Her laptop was on the desk, sharing the cramped space with her mp3 player and its mini speakers, currently blasting ABBA at the top of their tiny voices, When All Is Said and Done from one of the late albums, her email open on the desktop. There was nothing new from outside Atlantis, of course. It had been nearly a month since the last databurst. There was nothing she hadn’t read twenty times, nothing she hadn’t replied to.

But still.

September 24, 2009

Dear Cassie,

Sam looked up at the pictures held to the wall above her desk with magnets. There was Cassie smiling back at her, her mortarboard on her head, Jack with his arm around her grinning like a loon. Cassie had a bottle of champagne in her hand, and was holding on to her mortarboard with the other hand, a smile that ought to light the world on her face. Yellow letters printed across the bottom of the picture proclaimed ‘Congratulations Class of 2009!’

It was hard to believe that the young woman in the picture was the mute child they’d rescued so long ago, the one who had clung to her in the darkness waiting to die. Now she was the assistant’s assistant for an organization that helped refugee children around the world, the kind of starting position that a liberal arts degree got you these days. Mostly, she answered the phone.

I hope you’re doing ok, and that work isn’t too boring. It probably is, but it’s a start. There aren’t many jobs where you get to save the world at twenty two.

Sam hoped that didn’t sound too sanctimonious, or like the kind of letter Jacob had sent her when she was twenty two.
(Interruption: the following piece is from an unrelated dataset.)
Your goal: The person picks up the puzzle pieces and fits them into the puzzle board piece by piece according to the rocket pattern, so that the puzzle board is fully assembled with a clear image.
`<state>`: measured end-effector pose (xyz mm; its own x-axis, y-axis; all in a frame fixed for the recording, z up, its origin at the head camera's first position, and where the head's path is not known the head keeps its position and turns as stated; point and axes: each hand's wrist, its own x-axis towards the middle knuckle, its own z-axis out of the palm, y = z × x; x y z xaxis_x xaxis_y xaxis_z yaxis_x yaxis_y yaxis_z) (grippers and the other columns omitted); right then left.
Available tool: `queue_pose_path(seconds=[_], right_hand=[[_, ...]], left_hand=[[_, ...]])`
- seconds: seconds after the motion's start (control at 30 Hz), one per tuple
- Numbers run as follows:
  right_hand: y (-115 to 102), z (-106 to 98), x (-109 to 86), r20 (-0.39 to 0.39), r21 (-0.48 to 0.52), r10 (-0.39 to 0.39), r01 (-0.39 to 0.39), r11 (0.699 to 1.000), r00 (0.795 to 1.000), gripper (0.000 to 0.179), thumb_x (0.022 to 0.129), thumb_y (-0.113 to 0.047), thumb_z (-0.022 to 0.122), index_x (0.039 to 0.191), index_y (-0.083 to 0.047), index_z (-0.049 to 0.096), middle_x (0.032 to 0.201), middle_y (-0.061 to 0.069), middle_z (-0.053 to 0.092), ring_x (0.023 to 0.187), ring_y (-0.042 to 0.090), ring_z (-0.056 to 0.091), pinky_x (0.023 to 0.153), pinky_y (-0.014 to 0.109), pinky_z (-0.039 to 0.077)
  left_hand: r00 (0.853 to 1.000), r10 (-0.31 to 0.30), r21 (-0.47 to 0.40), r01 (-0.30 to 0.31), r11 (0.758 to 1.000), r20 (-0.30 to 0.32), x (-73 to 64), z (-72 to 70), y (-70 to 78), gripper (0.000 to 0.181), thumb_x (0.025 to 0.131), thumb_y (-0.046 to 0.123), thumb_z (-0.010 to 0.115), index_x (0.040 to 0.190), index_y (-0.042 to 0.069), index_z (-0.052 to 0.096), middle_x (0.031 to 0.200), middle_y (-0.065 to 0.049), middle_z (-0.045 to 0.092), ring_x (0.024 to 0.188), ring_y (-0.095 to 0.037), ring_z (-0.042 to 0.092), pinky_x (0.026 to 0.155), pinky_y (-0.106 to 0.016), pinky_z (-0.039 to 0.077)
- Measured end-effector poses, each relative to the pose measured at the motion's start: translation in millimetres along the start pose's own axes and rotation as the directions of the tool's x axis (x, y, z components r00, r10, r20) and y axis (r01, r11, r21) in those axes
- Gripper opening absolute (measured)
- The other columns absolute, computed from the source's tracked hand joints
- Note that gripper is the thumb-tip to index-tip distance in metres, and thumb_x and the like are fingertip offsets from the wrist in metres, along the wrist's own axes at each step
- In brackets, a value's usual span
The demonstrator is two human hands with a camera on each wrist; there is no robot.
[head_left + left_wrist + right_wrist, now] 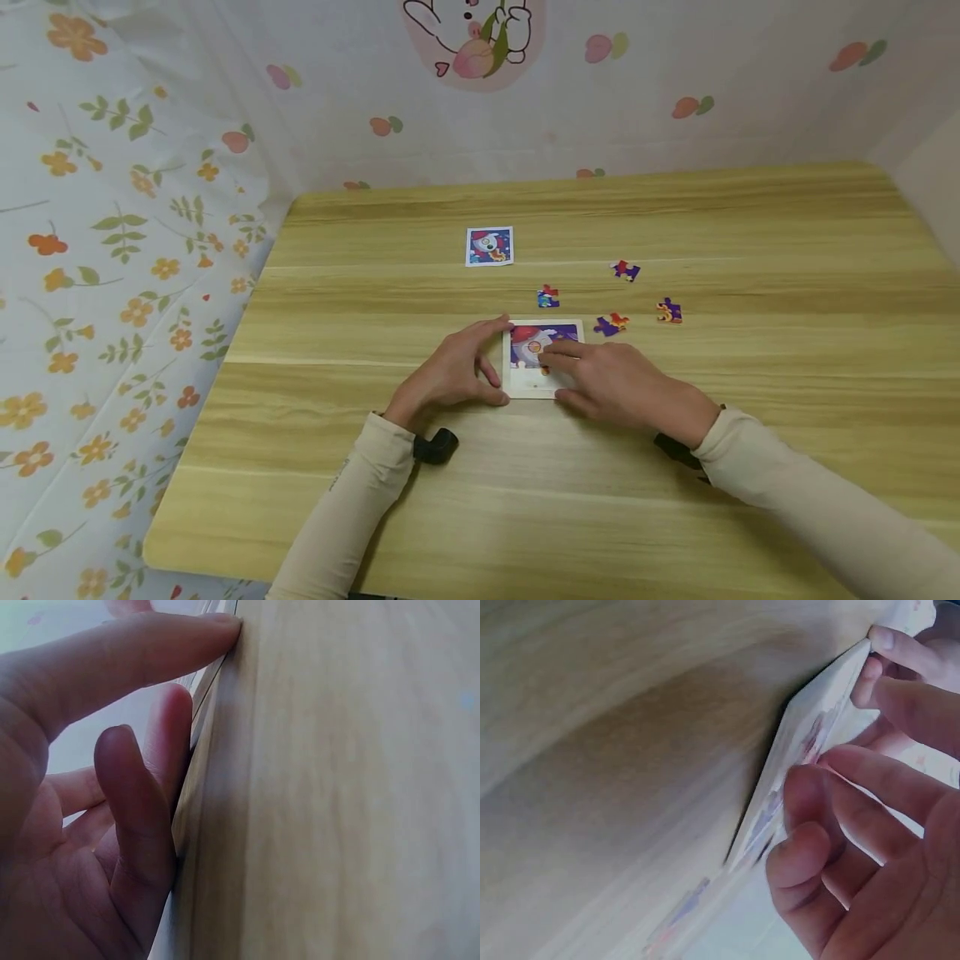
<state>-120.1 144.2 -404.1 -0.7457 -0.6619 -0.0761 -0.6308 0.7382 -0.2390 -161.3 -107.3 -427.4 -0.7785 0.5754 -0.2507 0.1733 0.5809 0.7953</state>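
Observation:
A pale puzzle tray (542, 395) lies on the table, its upper part filled with a purple, red and white picture (525, 339). My left hand (462, 364) braces the tray's left side, index finger at the far corner and thumb at the near one. In the left wrist view, a fingertip (225, 628) meets the tray's edge. My right hand (611, 379) bends over the tray with fingertips on the picture and thumb by the near edge. A bit of orange shows beneath those fingers. In the right wrist view, the fingertips (804, 780) hide part of the picture.
Several loose puzzle pieces lie beyond and right of the tray, among them a blue and red piece (548, 297) and a purple and orange piece (611, 324). A small picture card (490, 247) lies farther back. A patterned curtain (547, 125) hangs behind the wooden table (360, 300).

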Motion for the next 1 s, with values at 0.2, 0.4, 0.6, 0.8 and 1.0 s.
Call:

When she was twenty two she’d been in Saudi Arabia, part of the build up called Desert Shield. Her top ten class rank at the Air Force Academy had at least won her that. Not a top posting to a top squadron, not F-15s or F-16s, the best of the best, even though she had more than earned it, but at least she could shuttle a Warthog around behind the lines. Congress forbade women to fly in combat positions. It didn’t matter how much she deserved it or how well she had done, or even how much her superiors wanted to give her the chance. Congress said that her uterus disqualified her. The American public would not stand for women being killed.
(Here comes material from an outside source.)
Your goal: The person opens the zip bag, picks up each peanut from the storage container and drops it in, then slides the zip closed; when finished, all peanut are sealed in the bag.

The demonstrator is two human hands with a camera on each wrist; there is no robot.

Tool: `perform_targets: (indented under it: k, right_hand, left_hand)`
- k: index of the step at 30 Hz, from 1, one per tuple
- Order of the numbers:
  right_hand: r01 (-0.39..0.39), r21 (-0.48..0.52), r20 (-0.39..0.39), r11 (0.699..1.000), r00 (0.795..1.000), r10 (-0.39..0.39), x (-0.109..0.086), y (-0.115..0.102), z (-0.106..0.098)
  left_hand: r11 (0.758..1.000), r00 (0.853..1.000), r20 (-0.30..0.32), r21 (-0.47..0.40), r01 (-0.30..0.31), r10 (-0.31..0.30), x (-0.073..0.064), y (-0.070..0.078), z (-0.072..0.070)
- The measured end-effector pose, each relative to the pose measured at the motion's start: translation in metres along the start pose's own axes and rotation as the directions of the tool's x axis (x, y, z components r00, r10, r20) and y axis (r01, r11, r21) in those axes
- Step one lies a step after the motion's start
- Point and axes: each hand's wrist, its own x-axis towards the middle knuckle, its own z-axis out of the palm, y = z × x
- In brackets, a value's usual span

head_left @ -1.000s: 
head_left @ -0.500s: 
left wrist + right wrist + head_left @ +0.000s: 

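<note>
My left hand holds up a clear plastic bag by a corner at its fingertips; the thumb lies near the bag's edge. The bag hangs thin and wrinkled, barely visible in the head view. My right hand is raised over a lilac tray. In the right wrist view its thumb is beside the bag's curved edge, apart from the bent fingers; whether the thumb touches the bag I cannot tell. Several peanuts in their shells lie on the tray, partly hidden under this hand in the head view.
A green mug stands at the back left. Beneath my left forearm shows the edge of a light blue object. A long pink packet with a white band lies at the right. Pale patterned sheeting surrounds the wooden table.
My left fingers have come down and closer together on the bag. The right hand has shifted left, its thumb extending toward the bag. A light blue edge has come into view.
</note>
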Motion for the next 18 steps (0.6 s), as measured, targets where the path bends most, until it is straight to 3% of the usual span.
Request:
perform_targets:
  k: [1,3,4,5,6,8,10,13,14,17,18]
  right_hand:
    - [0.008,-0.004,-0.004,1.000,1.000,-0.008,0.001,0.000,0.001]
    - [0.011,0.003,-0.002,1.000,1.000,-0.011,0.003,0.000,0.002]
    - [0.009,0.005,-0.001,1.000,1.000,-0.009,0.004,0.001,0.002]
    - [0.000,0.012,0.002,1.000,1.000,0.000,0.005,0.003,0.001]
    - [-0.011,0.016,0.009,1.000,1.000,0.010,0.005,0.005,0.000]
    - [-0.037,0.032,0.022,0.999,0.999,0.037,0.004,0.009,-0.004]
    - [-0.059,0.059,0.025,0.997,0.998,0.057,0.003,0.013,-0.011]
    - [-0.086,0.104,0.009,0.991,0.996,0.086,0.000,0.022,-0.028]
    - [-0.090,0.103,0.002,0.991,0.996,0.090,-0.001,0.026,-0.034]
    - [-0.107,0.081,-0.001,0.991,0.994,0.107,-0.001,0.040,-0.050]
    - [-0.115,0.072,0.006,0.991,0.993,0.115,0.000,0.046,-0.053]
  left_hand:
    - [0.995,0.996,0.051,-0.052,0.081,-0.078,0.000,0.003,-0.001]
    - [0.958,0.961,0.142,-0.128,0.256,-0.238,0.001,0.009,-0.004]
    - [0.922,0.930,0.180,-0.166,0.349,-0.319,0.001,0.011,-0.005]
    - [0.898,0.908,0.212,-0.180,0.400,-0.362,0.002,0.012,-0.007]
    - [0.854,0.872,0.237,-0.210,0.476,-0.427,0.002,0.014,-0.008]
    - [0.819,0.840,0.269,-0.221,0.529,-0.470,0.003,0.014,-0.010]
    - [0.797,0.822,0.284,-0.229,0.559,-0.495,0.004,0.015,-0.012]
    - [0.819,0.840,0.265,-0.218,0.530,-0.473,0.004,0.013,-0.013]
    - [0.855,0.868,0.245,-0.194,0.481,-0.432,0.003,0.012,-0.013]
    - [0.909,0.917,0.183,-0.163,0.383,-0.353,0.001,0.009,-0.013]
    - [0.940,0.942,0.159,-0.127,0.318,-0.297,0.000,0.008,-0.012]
She’d been bitter. Of course she had been. Bitter, and certain that it would not be long before that asinine rule was overturned.
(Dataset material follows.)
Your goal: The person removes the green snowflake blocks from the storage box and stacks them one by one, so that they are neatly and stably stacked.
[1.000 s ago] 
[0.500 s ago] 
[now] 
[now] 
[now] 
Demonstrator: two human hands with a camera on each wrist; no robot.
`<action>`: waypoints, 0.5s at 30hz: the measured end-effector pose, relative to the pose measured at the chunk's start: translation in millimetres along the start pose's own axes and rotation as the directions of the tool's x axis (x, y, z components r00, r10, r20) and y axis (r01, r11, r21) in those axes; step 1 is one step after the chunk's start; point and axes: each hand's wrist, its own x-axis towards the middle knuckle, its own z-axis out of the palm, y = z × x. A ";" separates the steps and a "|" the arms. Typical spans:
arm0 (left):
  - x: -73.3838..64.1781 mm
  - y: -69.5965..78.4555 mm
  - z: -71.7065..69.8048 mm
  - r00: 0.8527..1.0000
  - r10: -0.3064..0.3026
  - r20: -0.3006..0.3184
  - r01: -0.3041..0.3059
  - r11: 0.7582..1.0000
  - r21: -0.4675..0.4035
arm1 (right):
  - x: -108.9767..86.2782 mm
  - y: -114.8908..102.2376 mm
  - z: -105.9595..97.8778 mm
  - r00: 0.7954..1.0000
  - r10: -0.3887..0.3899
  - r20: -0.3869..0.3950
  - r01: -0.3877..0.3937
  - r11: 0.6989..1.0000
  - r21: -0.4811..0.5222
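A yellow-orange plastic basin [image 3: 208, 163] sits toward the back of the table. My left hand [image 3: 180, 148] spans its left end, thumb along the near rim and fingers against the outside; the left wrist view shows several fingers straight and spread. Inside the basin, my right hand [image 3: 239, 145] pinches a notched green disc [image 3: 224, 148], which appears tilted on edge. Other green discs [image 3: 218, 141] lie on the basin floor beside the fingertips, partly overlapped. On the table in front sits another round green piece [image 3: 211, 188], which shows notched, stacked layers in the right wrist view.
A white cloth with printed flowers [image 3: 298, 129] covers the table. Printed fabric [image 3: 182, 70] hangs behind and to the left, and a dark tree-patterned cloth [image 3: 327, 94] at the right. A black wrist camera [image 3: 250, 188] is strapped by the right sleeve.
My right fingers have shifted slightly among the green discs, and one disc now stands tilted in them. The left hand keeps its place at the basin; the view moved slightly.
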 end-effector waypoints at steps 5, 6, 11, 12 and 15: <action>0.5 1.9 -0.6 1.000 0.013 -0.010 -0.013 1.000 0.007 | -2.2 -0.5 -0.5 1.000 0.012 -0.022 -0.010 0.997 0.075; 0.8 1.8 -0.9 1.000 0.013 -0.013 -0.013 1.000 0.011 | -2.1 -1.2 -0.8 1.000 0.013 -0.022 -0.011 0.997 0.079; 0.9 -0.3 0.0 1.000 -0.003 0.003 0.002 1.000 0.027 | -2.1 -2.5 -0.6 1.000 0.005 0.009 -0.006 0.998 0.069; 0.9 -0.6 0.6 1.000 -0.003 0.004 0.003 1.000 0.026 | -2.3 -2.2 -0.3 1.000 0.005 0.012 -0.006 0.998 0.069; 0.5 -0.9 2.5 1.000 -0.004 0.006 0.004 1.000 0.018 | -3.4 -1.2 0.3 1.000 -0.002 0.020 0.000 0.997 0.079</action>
Nineteen years later it was still here, ignored more than obeyed, gotten around by a generation of Air Force commanders her age who came up with baroque excuses to avoid saying they were actually sending women into combat, actually letting them compete on a level field with men. Congress hadn’t budged. But more and more positions were open to women, at least in her service.

Technically, captaincy of the Hammond wasn’t a combat position. Technically, the Hammond was a research vessel. Of course officially the Hammond didn’t exist, which made it much easier to ignore that its captain was a woman.

Mel Hocken was in the same position. It wasn’t technically prohibited for a woman to fly a 302, because technically they didn’t exist. And if they did exist, they were technically a research project into high altitude aircraft. Which certainly did not involve engaging in air combat with alien spaceships.